# Freshwater live bait?



## Castaway Bait (Jun 8, 2014)

Wanted to let everyone know, we now carry live shiners & crappie minnows!!
Also have crickets, red worms, wigglers, meal worms in stock!

Stop by & check us out!
Castaway bait & tackle
3689 avalon blvd
milton fl 32583
850-564-1391
www.castawaybait.com


----------



## SOCMedic (Aug 19, 2014)

What are you guys stocking for inshore SW bait? I am sorry for hijacking the thread but I need to pick some up Sunday and I've wanted to see your place and well as always but stuff haha.


----------



## CatHunter (Dec 31, 2008)

I need them like this


----------



## Castaway Bait (Jun 8, 2014)

The shiners I have are not that big. As far as saltwater live bait right now we have: Shrimp, Bull Minnows, Pin Fish, Croakers, Fiddler Crabs, and 1 Stingray left(Will be gone later today).

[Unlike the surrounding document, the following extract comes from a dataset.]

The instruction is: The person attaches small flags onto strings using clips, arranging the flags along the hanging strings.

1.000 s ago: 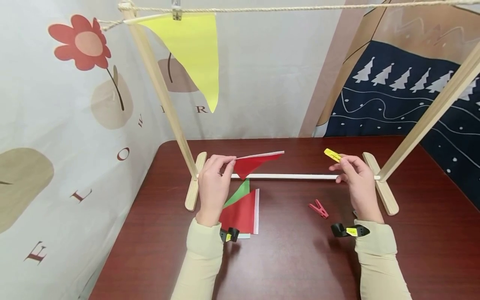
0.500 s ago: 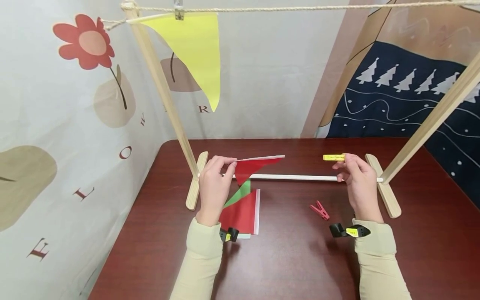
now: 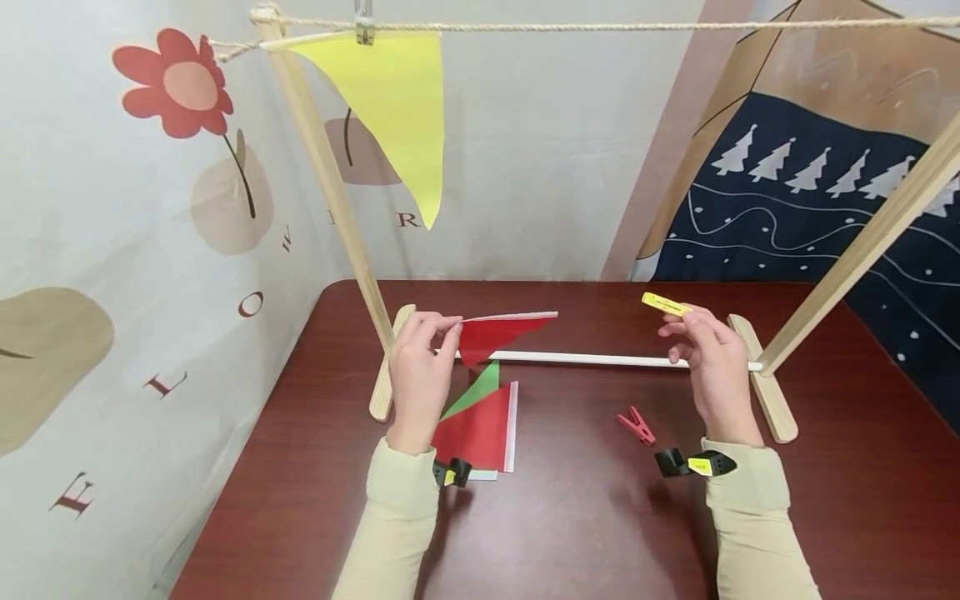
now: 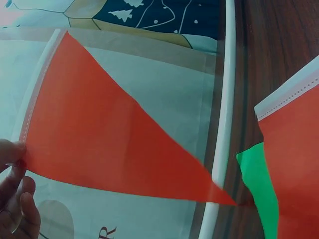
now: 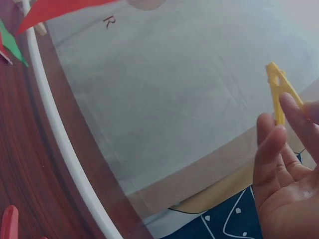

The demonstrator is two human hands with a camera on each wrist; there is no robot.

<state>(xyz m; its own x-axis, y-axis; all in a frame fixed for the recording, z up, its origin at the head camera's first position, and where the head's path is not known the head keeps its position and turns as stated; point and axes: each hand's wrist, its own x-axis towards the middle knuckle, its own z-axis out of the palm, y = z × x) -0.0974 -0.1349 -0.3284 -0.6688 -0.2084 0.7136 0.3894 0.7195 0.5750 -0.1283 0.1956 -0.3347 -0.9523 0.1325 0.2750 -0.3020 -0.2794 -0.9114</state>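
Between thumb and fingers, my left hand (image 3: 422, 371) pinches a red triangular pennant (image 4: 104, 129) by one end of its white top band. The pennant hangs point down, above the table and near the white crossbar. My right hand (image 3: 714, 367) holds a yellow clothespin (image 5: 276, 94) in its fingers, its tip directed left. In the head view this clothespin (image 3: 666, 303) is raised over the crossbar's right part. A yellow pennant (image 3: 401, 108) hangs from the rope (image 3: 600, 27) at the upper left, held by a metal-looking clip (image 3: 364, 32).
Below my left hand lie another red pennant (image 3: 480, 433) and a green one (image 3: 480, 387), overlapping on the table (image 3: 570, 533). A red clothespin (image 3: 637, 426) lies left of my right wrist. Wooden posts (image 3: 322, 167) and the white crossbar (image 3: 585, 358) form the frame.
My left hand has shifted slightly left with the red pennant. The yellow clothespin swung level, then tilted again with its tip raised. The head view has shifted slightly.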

Frozen Bait: Shrimp, Squid, Cigar Minnows, Spanish Sardines, Ladyfish, Ribbon Fish, Spanish Mackerel, Bonito, Stingrays (large & Small), Ballyhoo, LY, Menhaden, & should be getting in Mullet Today or Tomm.

Were you looking for anything?


----------



## SOCMedic (Aug 19, 2014)

Menhaden/porgies, same same, but I'll be by Sunday anyway, what time are you open?


----------



## Castaway Bait (Jun 8, 2014)

Open 5 am to 8 pm 7 days a week close at 9pm friday and Saturday


----------



## CatHunter (Dec 31, 2008)

We need big catfish baits


----------



## Castaway Bait (Jun 8, 2014)

Cathunter PM Sent


----------



## billyb (Aug 22, 2012)

I am wondering if the live saltwater baits-bull minnows, pinfish and croakers- would be good for bush hooks? They live in brackish water, but can they make it up river a few miles?


----------



## Castaway Bait (Jun 8, 2014)

The bull minnows should be ok, they can live in salt or fresh water. As for the others I do not think they would live to long.


----------